From the records below, return every line containing the word "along".

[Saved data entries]
• • • • • • •

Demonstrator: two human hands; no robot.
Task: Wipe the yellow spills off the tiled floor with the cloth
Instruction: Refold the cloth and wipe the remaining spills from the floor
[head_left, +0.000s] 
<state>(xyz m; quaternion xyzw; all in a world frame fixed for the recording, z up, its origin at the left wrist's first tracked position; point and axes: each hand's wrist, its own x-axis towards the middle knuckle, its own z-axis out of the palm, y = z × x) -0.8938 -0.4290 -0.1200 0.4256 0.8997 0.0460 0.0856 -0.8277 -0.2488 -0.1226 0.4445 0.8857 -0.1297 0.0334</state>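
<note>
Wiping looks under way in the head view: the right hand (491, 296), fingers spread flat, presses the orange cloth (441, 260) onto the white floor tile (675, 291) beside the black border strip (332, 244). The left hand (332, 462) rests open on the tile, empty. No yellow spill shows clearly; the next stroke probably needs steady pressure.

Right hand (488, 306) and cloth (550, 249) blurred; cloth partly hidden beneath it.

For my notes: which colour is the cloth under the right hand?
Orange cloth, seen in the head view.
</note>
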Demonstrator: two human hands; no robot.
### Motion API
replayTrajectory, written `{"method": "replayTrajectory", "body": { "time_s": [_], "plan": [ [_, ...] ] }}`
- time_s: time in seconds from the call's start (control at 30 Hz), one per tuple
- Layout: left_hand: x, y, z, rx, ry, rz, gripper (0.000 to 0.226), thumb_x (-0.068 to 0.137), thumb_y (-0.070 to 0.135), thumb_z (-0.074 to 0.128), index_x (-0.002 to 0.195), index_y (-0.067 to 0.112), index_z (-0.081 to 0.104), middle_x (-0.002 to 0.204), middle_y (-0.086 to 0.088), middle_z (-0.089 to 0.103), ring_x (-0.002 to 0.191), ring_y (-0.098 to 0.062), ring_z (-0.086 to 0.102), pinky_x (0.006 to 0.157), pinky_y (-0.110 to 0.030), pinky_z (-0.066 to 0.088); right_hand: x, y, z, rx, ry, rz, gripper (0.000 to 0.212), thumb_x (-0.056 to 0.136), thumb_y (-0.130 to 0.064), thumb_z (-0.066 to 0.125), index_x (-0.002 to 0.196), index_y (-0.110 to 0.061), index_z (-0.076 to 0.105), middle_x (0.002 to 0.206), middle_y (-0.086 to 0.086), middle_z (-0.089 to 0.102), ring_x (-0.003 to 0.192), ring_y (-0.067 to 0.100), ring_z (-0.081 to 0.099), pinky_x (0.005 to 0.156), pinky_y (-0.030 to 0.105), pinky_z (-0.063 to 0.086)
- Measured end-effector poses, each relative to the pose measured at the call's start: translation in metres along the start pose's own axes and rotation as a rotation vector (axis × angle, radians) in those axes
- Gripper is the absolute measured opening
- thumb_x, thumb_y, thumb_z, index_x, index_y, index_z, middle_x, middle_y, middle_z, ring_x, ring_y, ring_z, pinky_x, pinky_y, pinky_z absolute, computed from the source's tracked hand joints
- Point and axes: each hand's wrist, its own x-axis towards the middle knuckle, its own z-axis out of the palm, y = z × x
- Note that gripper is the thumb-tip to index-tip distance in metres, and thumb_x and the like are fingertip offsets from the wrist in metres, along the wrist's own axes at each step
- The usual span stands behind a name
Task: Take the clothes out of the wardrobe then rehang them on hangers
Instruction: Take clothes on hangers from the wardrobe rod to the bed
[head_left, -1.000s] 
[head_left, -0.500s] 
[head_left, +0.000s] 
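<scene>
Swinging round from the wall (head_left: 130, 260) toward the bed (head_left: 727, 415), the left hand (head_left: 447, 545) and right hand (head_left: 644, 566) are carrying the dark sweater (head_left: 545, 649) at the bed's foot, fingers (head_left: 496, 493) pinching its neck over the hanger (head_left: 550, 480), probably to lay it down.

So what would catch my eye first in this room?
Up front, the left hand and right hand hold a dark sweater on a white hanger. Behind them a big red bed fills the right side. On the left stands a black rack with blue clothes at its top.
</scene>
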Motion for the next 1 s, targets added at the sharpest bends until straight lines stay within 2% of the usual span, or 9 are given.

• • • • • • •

§ **WRITTEN SOLUTION**
- Measured end-effector poses, each relative to the pose measured at the call's start: translation in metres along the start pose's own axes and rotation as a rotation vector (axis × angle, radians) in those axes
- Note that gripper is the thumb-tip to index-tip distance in metres, and thumb_x and the like are fingertip offsets from the wrist in metres, along the wrist's own axes at each step

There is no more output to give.